* What is expected *
The expected output is exactly the lines below, starting at the line with "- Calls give" and ending at the line with "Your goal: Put", both included; no other line belongs in it.

Segment Start: Records to use

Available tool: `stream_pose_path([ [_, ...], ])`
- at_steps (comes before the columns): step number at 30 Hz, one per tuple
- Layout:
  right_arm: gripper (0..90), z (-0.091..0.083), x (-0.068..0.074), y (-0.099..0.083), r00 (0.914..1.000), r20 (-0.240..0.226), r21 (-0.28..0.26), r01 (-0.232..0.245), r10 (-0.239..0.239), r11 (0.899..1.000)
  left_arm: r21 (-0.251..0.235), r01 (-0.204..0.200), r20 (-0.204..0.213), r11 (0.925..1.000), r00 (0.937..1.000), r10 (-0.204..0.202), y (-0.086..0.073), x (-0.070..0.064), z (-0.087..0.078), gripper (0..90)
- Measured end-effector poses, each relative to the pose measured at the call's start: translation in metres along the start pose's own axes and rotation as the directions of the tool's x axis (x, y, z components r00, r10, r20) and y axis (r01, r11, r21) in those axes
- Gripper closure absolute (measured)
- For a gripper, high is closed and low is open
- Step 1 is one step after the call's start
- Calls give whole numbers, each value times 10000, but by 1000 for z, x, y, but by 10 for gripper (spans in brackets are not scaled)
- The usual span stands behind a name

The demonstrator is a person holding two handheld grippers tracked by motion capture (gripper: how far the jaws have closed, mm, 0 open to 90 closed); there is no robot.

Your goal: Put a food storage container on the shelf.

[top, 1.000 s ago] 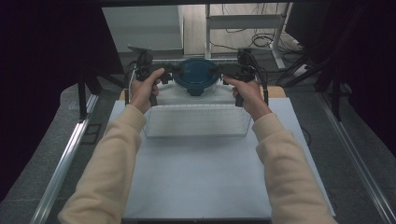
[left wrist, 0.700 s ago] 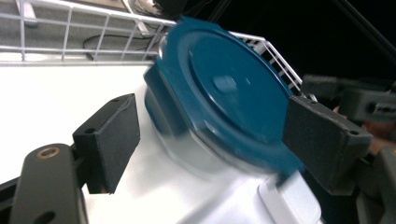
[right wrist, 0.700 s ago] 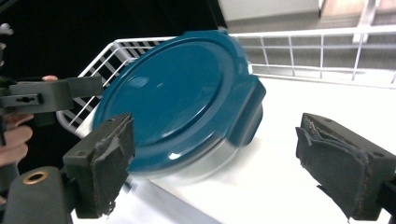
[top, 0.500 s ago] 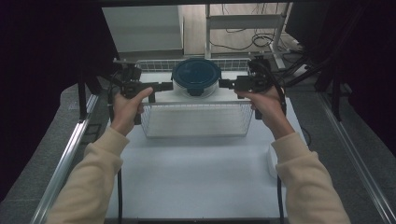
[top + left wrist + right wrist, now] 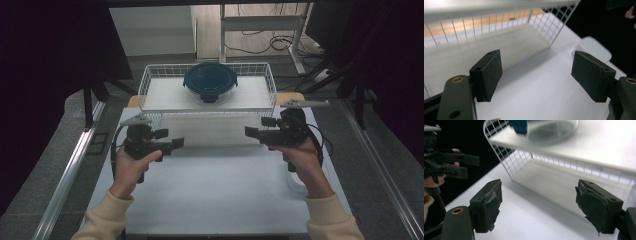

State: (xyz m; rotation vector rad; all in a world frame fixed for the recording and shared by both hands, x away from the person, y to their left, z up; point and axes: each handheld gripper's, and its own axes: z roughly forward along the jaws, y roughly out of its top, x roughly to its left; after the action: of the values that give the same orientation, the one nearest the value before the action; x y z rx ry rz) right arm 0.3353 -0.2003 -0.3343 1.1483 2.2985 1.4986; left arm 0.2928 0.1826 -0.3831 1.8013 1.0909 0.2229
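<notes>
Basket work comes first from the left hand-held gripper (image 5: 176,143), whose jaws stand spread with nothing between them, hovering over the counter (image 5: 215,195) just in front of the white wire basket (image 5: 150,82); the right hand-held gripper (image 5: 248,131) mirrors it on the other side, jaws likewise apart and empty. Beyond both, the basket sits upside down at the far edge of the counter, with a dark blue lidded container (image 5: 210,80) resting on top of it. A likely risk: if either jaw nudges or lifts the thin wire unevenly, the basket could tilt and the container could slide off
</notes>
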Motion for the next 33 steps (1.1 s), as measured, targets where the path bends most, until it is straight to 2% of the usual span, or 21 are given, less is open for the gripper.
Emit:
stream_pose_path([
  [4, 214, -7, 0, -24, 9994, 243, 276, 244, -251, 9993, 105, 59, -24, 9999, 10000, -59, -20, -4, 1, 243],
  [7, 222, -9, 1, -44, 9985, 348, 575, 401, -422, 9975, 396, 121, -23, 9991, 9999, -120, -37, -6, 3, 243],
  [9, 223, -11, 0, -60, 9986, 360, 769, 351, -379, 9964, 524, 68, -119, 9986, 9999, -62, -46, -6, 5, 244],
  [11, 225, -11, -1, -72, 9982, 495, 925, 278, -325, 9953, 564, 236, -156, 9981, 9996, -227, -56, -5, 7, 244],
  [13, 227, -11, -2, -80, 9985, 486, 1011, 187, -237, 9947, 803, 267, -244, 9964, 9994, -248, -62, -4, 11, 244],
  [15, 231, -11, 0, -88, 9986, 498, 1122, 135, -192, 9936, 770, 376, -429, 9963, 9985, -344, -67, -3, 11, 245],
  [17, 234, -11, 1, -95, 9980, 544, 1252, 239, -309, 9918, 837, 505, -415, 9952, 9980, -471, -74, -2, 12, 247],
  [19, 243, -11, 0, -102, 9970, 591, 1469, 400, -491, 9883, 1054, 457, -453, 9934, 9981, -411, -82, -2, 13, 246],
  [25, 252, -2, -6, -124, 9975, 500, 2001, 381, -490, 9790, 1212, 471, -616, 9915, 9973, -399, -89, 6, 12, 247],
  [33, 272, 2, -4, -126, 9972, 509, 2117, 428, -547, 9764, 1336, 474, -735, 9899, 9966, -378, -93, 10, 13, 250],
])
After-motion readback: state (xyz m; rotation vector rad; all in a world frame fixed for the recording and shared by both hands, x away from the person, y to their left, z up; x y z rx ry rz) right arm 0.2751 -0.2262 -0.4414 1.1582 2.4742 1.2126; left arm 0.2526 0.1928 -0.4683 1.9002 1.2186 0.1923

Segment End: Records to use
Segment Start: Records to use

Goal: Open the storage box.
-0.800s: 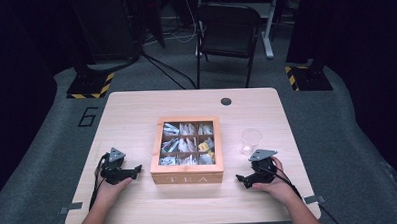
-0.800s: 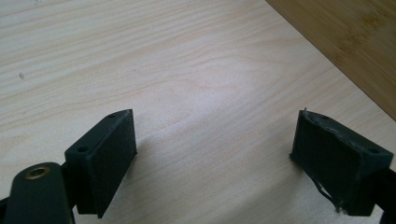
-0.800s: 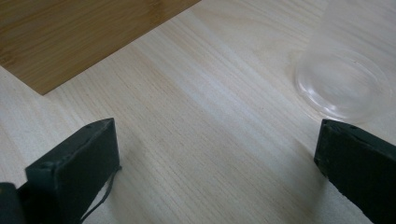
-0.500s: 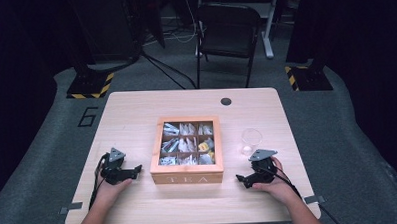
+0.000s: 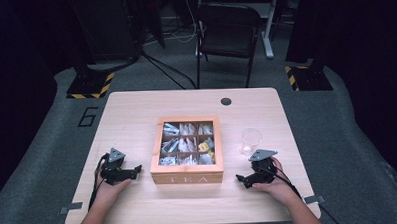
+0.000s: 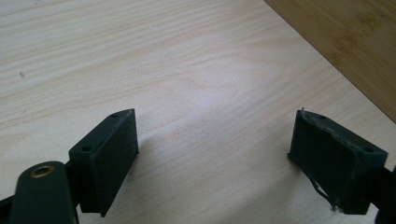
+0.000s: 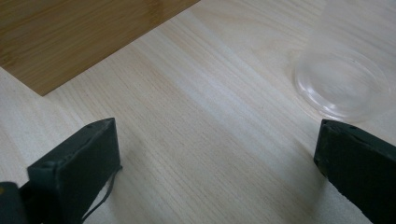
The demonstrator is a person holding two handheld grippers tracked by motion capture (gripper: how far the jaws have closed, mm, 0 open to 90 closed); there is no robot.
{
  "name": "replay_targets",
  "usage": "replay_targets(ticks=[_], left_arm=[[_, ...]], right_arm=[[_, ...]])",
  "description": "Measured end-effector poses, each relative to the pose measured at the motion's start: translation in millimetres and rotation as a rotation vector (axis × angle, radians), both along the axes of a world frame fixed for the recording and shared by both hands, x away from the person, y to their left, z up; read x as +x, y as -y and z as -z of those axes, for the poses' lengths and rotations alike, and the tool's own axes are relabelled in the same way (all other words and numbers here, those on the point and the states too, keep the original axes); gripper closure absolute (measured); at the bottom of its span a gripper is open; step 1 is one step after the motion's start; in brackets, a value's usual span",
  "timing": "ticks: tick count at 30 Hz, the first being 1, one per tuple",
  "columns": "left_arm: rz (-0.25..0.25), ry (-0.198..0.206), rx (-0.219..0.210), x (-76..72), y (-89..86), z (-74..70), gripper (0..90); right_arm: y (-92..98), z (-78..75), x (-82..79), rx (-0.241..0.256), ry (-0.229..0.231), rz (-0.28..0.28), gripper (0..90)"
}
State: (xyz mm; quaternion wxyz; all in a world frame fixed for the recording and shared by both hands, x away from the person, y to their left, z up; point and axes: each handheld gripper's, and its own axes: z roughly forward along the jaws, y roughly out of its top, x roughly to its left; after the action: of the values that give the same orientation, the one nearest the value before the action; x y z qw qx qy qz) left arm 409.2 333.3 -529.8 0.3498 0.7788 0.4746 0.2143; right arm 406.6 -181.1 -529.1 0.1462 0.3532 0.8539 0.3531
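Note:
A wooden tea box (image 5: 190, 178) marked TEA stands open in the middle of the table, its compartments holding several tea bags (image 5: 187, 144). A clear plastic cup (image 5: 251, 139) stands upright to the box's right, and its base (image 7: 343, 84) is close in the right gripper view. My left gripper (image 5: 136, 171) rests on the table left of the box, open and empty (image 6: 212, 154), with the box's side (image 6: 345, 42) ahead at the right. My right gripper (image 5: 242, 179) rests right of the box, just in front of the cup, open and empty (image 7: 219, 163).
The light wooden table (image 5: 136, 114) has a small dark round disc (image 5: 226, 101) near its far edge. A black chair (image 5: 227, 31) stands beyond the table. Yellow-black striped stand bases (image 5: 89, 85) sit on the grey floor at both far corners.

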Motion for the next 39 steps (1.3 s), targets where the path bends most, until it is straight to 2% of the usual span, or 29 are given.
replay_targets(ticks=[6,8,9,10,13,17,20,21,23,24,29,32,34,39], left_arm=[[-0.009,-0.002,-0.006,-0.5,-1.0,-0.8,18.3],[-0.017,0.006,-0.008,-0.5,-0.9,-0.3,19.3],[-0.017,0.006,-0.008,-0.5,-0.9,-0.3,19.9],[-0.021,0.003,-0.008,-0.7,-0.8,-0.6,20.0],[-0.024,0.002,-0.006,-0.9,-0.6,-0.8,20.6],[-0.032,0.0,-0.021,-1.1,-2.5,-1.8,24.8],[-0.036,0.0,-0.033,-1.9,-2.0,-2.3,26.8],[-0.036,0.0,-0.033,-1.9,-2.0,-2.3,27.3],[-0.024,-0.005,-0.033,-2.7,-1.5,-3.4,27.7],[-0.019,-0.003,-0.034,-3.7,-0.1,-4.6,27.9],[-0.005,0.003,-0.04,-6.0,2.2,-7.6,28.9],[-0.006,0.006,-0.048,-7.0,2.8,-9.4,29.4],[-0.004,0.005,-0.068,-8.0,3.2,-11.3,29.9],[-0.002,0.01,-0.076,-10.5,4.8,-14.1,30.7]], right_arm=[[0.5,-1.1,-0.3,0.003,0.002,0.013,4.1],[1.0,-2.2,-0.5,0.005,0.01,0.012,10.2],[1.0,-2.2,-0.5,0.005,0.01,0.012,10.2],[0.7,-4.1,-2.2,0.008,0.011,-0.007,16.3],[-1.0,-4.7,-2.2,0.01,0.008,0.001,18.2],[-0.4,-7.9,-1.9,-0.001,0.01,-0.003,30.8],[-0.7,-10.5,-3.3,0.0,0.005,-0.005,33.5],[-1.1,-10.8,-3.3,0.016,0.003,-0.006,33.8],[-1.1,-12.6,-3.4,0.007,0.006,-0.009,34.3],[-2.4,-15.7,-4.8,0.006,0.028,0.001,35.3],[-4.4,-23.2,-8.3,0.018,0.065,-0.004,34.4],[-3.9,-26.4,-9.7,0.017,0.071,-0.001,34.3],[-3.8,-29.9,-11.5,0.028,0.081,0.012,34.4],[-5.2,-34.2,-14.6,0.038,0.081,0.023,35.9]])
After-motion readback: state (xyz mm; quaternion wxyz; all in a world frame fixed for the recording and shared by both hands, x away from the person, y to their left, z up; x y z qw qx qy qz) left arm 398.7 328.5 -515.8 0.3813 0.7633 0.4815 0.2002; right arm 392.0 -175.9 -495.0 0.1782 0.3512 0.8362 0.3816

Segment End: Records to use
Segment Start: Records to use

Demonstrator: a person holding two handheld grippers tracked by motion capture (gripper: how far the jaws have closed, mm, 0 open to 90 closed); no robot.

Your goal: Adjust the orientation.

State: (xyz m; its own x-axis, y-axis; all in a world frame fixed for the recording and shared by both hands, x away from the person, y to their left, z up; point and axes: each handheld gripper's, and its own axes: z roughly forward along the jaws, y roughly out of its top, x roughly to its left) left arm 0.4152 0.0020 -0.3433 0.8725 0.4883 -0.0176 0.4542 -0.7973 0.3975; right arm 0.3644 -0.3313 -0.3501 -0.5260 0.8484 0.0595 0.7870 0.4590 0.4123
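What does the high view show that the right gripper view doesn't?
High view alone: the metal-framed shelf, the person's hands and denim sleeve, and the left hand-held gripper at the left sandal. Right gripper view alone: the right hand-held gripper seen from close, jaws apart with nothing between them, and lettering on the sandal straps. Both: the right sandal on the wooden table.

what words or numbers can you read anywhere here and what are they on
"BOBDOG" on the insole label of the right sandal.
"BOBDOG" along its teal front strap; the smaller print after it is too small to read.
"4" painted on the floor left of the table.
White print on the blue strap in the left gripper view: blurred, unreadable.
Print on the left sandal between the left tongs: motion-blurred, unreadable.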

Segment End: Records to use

* Answer section *
- Calls give whole numbers, each value times 10000, but by 1000 for z, x, y, but by 10 for gripper (spans in brackets are not scaled)
- The usual span stands behind a name

The demonstrator is a person holding two handheld grippers tracked by motion capture (gripper: how far the jaws have closed, mm, 0 open to 90 closed); there is no robot.

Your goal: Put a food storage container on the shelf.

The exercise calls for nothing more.